**Exercise**: Repeat the listing word for word, but skip any pictures.

┄┄┄┄┄┄┄┄┄┄┄┄┄┄┄┄┄┄┄┄

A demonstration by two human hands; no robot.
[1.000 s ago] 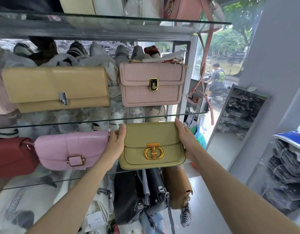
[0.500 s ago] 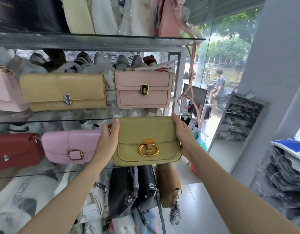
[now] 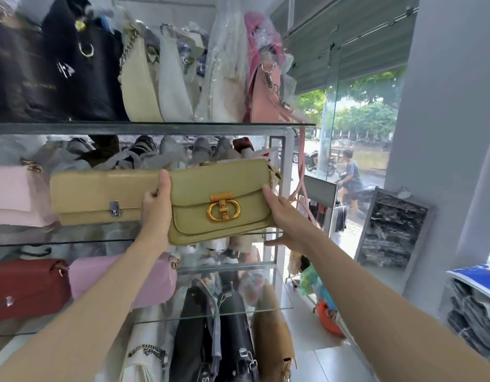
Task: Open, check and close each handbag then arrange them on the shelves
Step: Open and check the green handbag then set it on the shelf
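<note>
I hold an olive-green handbag [image 3: 210,188] with a gold round clasp [image 3: 223,210], its flap closed, tilted slightly in front of the middle glass shelf [image 3: 73,241]. My left hand [image 3: 155,205] grips its left end, thumb on the front. At the bag's right end my right hand [image 3: 282,216] holds on, with its fingers up the side. Immediately left of it on that shelf stands a long tan handbag [image 3: 100,194], then a pale pink one [image 3: 15,194]. Whatever stands behind the green bag is hidden.
The top shelf [image 3: 155,128] carries black, cream, white and pink bags. A red bag [image 3: 26,288] and a pink bag [image 3: 84,274] sit one shelf lower. Black and tan bags [image 3: 233,340] hang at the bottom. A metal upright [image 3: 282,166] ends the shelves; a grey wall [image 3: 445,161] is on the right.
Both hands have lifted the green handbag from the lower shelf level up to the middle shelf, where it now covers the pink textured bag. The view has tilted upward.
</note>
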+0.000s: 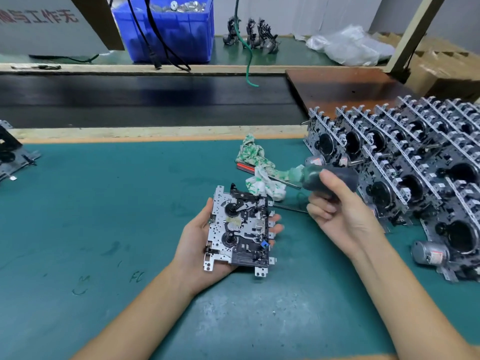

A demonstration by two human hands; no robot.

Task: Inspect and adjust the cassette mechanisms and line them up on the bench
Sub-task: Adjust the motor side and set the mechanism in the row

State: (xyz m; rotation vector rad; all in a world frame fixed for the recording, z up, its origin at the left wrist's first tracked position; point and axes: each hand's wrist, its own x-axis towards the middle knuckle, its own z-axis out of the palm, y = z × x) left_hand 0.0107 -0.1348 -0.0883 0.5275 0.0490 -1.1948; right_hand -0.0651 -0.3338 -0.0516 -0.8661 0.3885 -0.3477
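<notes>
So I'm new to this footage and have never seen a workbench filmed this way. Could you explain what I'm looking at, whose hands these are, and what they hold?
There is no machine here: a person wears a camera on the head, so this one picture looks forward and down at their own two hands over a green bench mat. The left hand lies palm up and cradles one cassette mechanism, a metal plate with small black wheels. The right hand grips a blurred dark tool; what it is exactly I cannot tell. To the right, many finished mechanisms stand in rows. A green-and-white rag lies behind the hands, and a blue bin stands at the far side.
</notes>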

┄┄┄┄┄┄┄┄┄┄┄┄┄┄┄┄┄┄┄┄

**Answer area**:
A demonstration by two human hands; no robot.
[1.000 s ago] 
[0.500 s ago] 
[now] 
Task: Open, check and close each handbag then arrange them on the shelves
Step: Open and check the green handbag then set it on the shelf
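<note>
I hold an olive-green handbag [image 3: 210,188] with a gold round clasp [image 3: 223,210], its flap closed, tilted slightly in front of the middle glass shelf [image 3: 73,241]. My left hand [image 3: 155,205] grips its left end, thumb on the front. At the bag's right end my right hand [image 3: 282,216] holds on, with its fingers up the side. Immediately left of it on that shelf stands a long tan handbag [image 3: 100,194], then a pale pink one [image 3: 15,194]. Whatever stands behind the green bag is hidden.
The top shelf [image 3: 155,128] carries black, cream, white and pink bags. A red bag [image 3: 26,288] and a pink bag [image 3: 84,274] sit one shelf lower. Black and tan bags [image 3: 233,340] hang at the bottom. A metal upright [image 3: 282,166] ends the shelves; a grey wall [image 3: 445,161] is on the right.
Both hands have lifted the green handbag from the lower shelf level up to the middle shelf, where it now covers the pink textured bag. The view has tilted upward.
</note>
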+0.000s: 

A demonstration by two human hands; no robot.

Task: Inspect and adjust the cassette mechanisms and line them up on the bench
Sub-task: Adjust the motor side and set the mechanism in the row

State: (xyz m; rotation vector rad; all in a world frame fixed for the recording, z up, its origin at the left wrist's first tracked position; point and axes: each hand's wrist, its own x-axis towards the middle knuckle, its own z-axis out of the palm, y = z × x) left_hand 0.0107 -0.1348 -0.0883 0.5275 0.0490 -1.1948; right_hand -0.0651 -0.3338 -0.0516 -0.8661 0.3885 -0.3477
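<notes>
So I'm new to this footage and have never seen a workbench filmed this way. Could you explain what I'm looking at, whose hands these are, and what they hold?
There is no machine here: a person wears a camera on the head, so this one picture looks forward and down at their own two hands over a green bench mat. The left hand lies palm up and cradles one cassette mechanism, a metal plate with small black wheels. The right hand grips a blurred dark tool; what it is exactly I cannot tell. To the right, many finished mechanisms stand in rows. A green-and-white rag lies behind the hands, and a blue bin stands at the far side.
</notes>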

No additional response is needed to complete this exercise.